今日のバッハ研究: 問題と展望
クリスティーネ・ブランケン博士(バッハ・アルヒーフ・ライプツィヒ)
司会・通訳 佐藤望(国際基督教大学教授・宗教音楽センター所長)
日時:2023年8月14日(月)14時 - 17時
会場:国際基督教大学 本館4階 宗教音楽センター内 音楽ホール
*事前申し込み制です。ウェブ配信もございます。お申し込みはこちら
主催:日本音楽学会東日本支部
共催:国際基督教大学宗教音楽センター
【講演要旨】
バッハ作品の学術的校訂譜『新バッハ全集』、『バッハ資料集 Bach-Dokumente』、バッハ・デジタル Bach digital、そして最近では2022年に私がクリストフ・ヴォルフ、ペーター・ヴォルニーとともに編集した新しい『バッハ作品目録 Bach-Werke-Verzeichnis(BWV3)』の出版が完結もしくは完結間近である。このような今、バッハの一次資料を中心とした研究はどこへ向かうのだろうか。
2023年、バッハ・アルヒーフはドイツ科学アカデミーとともに25年計画の研究プロジェクトを開始した。すなわち、研究ポータルサイトBACHが 設立される予定で、そこでは、音楽家一族であるバッハ家に関する17世紀から19世紀までのすべての文書にオンラインでアクセスできるようにし、注釈をつける。これによって初めて、『バッハ資料集』の文書をその重要な文脈から研究することができるようになる。これにより、J. S. バッハ本人だけでなく、バッハ一族の音楽家・作曲家としての活動を、より包括的に理解することが可能になる。
20世紀後半に盛んだった「神学的バッハ研究」は、むしろ後退している。多くの出版物があるが、権威ある研究者の多くは亡くなっている。バッハのカンタータ、受難曲、オラトリオのテキストを主に扱う新しい世代の後継の研究者が、育つだろうか。 私は、クリストフ・ビルクマンを、バッハ作品の歌詞作者として特定した。この詩人は、私のさらなる研究を触発しており、私は、バッハが使用したテキスト(とその詩人をも)を、よりドイツ文学研究的視点から見る見方を強めている。ここでは、私の新しい研究について報告したい。これまでの神学的バッハ研究の通例とは対照的に、私はテクストの詩人に焦点を当てることが重要だと考えている。バッハ作品における言葉と音の深い関係についての問題、すでに十分研究され、ほとんど網羅的に書かれていると言ってもよいだだろう、これらはまた別のテーマである。

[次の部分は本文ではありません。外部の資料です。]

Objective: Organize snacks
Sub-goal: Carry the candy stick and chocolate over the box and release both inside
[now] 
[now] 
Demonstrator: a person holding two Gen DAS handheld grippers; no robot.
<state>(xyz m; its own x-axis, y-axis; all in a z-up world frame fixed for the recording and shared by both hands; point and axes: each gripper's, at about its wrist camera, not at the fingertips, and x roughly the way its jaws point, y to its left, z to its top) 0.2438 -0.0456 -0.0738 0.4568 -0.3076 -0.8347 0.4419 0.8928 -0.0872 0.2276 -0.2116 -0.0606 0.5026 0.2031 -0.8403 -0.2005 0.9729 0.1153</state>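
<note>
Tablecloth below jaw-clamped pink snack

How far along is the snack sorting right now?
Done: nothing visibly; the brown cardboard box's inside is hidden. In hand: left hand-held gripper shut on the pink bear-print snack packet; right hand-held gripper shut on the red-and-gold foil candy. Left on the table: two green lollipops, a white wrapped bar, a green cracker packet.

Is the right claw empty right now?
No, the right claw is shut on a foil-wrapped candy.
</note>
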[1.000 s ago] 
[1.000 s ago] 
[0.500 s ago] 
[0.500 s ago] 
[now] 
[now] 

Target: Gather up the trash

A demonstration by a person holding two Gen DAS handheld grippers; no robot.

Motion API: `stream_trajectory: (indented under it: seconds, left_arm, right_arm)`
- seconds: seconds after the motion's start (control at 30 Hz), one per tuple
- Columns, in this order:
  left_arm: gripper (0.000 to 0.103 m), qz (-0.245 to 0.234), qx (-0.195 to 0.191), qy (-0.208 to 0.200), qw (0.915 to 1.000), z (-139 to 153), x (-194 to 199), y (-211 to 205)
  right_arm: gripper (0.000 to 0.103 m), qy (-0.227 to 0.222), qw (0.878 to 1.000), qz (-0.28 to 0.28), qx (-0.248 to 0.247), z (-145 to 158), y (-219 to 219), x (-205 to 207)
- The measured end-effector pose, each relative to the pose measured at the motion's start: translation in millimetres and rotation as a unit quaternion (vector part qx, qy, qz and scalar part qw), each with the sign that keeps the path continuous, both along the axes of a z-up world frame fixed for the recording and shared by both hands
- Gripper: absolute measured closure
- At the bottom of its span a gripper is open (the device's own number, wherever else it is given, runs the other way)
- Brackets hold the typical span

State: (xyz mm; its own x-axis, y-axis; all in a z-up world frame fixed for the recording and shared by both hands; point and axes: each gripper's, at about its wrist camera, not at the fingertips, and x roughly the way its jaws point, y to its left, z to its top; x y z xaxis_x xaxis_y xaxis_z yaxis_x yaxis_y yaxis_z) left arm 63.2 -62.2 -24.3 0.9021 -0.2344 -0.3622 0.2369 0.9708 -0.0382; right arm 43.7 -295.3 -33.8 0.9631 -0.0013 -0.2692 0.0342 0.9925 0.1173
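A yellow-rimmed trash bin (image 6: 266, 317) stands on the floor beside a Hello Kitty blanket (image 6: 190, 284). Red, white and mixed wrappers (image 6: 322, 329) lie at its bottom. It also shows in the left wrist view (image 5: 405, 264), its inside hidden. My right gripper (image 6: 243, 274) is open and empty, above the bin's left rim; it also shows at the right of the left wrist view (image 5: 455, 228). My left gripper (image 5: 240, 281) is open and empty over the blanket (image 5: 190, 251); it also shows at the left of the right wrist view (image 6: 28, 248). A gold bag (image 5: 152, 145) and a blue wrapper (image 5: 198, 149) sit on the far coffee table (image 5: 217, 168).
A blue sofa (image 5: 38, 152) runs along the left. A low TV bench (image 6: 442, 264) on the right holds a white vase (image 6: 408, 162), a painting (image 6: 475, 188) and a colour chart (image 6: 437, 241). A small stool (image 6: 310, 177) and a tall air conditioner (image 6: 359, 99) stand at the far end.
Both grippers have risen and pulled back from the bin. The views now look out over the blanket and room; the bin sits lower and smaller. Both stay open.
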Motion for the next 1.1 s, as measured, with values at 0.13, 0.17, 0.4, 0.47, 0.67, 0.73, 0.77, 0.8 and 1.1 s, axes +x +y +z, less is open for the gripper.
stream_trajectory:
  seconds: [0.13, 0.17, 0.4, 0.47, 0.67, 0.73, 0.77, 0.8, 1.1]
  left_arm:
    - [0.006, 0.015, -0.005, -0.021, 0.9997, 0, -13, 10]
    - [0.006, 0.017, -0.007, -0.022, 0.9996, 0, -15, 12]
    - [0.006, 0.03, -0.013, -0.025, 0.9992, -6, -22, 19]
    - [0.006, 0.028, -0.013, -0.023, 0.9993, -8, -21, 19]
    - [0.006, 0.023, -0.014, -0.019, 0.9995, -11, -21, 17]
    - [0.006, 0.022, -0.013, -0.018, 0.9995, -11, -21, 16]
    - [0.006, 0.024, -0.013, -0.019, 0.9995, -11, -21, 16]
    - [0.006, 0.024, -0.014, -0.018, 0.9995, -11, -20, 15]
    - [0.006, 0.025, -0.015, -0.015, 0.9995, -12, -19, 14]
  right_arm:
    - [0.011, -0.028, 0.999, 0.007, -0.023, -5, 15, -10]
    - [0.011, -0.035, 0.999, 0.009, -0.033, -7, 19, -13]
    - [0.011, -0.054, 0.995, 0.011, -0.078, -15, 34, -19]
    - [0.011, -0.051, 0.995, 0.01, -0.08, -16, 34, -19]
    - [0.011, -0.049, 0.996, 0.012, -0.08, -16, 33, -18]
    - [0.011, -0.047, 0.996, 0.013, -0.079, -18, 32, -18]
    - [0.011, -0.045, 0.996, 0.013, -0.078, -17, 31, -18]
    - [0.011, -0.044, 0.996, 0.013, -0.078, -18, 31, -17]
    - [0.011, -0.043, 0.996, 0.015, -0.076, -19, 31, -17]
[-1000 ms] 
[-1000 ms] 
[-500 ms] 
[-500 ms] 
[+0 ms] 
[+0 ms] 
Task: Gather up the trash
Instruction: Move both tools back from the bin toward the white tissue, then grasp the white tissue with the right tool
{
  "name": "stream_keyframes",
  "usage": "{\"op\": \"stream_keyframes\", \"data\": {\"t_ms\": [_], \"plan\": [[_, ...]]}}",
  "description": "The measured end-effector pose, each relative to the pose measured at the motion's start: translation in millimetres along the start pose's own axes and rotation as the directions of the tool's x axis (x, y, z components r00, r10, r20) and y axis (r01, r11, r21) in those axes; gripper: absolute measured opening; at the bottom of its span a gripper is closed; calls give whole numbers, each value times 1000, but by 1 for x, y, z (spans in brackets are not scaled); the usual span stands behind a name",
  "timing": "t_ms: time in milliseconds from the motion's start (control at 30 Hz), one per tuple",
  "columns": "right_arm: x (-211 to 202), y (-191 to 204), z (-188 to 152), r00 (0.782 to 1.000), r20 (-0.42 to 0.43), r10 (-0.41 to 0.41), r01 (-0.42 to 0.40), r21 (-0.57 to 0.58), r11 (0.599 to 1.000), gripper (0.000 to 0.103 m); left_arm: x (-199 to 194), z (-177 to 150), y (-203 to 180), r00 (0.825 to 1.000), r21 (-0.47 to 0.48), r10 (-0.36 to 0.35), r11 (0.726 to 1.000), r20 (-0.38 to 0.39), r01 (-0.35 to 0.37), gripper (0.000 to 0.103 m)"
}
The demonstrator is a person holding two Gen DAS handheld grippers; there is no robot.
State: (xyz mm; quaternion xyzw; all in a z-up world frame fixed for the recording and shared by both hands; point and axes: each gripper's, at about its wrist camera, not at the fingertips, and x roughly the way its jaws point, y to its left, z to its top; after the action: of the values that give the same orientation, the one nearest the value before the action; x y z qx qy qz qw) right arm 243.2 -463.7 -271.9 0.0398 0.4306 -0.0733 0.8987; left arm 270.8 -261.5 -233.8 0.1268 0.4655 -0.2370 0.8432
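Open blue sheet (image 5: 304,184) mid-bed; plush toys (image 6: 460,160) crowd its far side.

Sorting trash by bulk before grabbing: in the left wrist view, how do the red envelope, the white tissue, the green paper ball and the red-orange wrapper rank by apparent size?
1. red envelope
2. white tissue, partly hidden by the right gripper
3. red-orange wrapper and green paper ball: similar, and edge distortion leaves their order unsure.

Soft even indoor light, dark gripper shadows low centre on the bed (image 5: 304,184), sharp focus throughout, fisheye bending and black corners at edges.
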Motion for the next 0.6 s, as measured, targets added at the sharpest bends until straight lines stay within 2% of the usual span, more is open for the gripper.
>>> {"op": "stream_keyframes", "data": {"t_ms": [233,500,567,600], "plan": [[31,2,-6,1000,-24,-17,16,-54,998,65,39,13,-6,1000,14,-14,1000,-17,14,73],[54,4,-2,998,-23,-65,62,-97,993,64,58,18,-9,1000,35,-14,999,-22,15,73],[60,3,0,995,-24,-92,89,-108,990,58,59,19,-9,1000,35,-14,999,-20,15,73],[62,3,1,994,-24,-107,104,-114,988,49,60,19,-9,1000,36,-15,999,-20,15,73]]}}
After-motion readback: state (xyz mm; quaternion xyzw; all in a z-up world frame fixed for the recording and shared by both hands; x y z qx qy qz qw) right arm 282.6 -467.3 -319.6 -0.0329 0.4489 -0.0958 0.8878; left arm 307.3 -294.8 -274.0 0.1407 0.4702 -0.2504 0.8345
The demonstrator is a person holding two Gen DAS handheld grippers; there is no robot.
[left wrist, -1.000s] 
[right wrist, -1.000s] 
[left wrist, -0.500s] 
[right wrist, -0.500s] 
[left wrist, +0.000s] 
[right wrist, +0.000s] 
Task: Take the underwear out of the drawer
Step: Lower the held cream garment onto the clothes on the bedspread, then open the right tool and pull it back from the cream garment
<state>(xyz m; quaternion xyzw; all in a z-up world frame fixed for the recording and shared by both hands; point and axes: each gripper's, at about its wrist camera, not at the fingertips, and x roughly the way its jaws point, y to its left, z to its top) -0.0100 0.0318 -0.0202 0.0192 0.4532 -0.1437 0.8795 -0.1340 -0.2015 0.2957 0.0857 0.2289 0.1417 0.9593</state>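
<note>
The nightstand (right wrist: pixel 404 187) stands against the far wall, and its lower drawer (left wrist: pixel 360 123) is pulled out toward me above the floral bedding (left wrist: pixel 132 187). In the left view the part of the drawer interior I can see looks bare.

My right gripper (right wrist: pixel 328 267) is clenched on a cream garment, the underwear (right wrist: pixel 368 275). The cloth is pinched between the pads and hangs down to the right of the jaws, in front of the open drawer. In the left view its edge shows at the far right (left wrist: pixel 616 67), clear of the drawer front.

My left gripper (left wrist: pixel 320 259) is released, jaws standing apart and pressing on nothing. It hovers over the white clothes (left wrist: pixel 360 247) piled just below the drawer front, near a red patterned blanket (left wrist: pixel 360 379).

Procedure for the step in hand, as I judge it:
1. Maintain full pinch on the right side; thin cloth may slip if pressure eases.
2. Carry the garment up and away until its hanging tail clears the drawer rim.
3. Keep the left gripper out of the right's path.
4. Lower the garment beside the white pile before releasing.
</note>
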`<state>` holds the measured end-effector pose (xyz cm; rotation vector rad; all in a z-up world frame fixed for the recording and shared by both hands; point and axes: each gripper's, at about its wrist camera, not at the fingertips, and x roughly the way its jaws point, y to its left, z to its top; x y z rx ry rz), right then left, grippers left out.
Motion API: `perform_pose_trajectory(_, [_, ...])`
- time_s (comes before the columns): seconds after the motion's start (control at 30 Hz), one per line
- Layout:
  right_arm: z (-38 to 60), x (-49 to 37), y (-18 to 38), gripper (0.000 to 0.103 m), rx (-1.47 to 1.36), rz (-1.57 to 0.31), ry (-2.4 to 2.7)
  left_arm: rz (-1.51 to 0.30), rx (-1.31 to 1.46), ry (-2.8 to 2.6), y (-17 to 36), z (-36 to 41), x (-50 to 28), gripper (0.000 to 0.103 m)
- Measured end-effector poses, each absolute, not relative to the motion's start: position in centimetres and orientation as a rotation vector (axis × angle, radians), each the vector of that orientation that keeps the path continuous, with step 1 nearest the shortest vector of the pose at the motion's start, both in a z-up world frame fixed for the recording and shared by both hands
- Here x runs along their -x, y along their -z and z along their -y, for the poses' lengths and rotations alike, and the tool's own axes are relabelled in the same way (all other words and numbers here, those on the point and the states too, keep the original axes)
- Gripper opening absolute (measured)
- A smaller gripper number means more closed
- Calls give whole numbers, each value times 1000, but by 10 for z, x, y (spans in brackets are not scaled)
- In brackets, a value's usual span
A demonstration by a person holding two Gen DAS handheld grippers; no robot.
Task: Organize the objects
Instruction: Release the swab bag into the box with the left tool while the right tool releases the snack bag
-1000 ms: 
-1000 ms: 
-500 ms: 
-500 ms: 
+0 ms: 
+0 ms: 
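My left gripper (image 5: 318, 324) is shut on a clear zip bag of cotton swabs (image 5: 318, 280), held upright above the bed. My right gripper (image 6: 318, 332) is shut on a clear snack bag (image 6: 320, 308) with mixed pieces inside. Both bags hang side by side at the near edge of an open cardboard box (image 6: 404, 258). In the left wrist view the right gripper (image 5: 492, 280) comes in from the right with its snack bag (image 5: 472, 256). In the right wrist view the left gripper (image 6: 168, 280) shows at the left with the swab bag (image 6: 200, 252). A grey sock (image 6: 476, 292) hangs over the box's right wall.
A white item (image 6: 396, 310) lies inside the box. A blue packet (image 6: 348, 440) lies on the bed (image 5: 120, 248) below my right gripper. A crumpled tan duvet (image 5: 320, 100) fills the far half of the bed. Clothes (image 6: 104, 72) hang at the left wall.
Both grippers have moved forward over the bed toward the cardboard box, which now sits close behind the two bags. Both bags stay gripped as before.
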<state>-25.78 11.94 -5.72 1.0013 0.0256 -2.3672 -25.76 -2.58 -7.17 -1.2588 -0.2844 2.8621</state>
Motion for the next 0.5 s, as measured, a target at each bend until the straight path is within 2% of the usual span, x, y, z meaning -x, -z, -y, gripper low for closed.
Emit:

歴史的な(あるいは歴史的な情報に基づいた)演奏習慣に視線を向けると、ここでもある種の断絶が見られる。現在、これに関しては、各音楽大学で多くのことが達成されている。古楽のシーンは拡大し、歴史的な情報に基づいた演奏習慣に関する多くの知識が、通常の器楽や声楽教育にも取り入れられるようになったからだ。バッハの声楽作品の演奏は、今どこに向かっているのだろうか。それとは別に、バッハ演奏者たちの間には、即興的な要素を確立するという点で新しいものを提供したいという衝動に駆られている。すなわち、バッハのカンタータや受難曲の4部コラールの各行における間奏が、ここ数年流行している。これはバッハ時代のライプツィヒ時おいても、実践されていたのだろうか。
今回の講演では、特にこれら3つの観点に焦点をあて、それぞれについて、詳しく議論し、質疑を行う機会を設ける。
講演はドイツ語(日本語通訳付き)。質疑応答は、ドイツ語、日本語、英語で行われます。質疑応答の通訳は適宜行います。